イャオエコの図書館 世界全容

§ 一. 概要およびアリューザ・ガルド

 アリューザ・ガルドの歴史は長い。
 世界のはじまりにおいて、ミルド・ルアンという超存在の身体より三なるものが誕生した。
 一つ目は、大地。原初の世界。
 二つ目は、“音”と“思念”。魂のもととなるべきもの。
 世界から飛び去ったそれは、のちにアリュゼル神族となり、一方で世界に留まったそれは古神となり、原初世界を支配した。
 三つ目は、大いなる力すなわち“始源の力”。だが、“始源の力の氾濫”によって原初世界は終焉を迎える。
 そこにヴァルドデューンらアリュゼル神族が帰還を果たし、戦いの末に古神を追放した。
 新たな主たるアリュゼル神族によって世界は新たに創造された。
 それこそがアリューザ・ガルドだ。

 長きにわたる神話の時代は、ザビュールの反乱によって幕を閉じる。
 神々の戦いにより世界は大変動をおこし、唯一の陸地、理想郷たるアリューザ・ガルドは、永遠にふたつに分断されてしまった。
 アリュゼル神族は、世界を見守る役目をディトゥア神族に委ね、“天界《アルグアント》”へと去って行く。
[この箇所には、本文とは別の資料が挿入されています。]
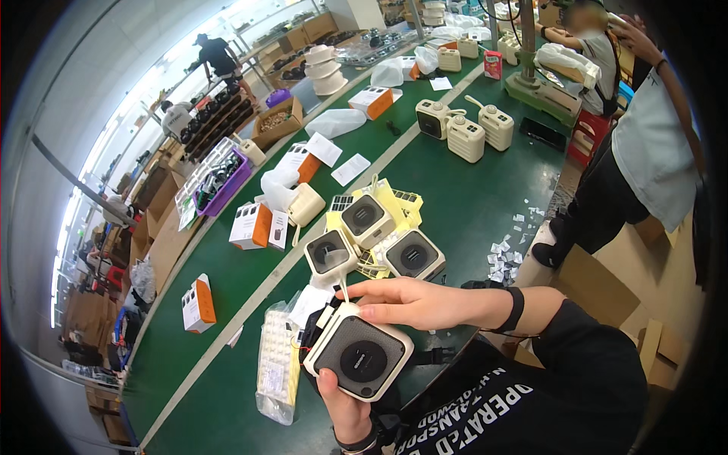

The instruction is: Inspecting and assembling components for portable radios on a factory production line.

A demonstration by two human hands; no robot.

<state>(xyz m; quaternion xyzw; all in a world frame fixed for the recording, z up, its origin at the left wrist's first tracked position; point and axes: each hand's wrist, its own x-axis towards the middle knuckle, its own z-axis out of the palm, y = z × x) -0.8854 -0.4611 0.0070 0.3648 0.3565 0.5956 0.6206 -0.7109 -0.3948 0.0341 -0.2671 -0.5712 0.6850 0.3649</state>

 第二紀、すなわち“分かたれた大陸の世”において歴史を紡いでいるのは、バイラルをはじめとした人間達である。
 だが世界は、物質世界すなわちアリューザ・ガルドのみによって構築されているのではない。
 アリュゼル神族が在る次元、“天界《アルグアント》”のほかにも、四つの事象界、月、“魔界《サビュラヘム》”、“幽想の界《サダノス》”、そしてここ、“次元の狭間”が存在している。
 それら世界についても記しておくことにする。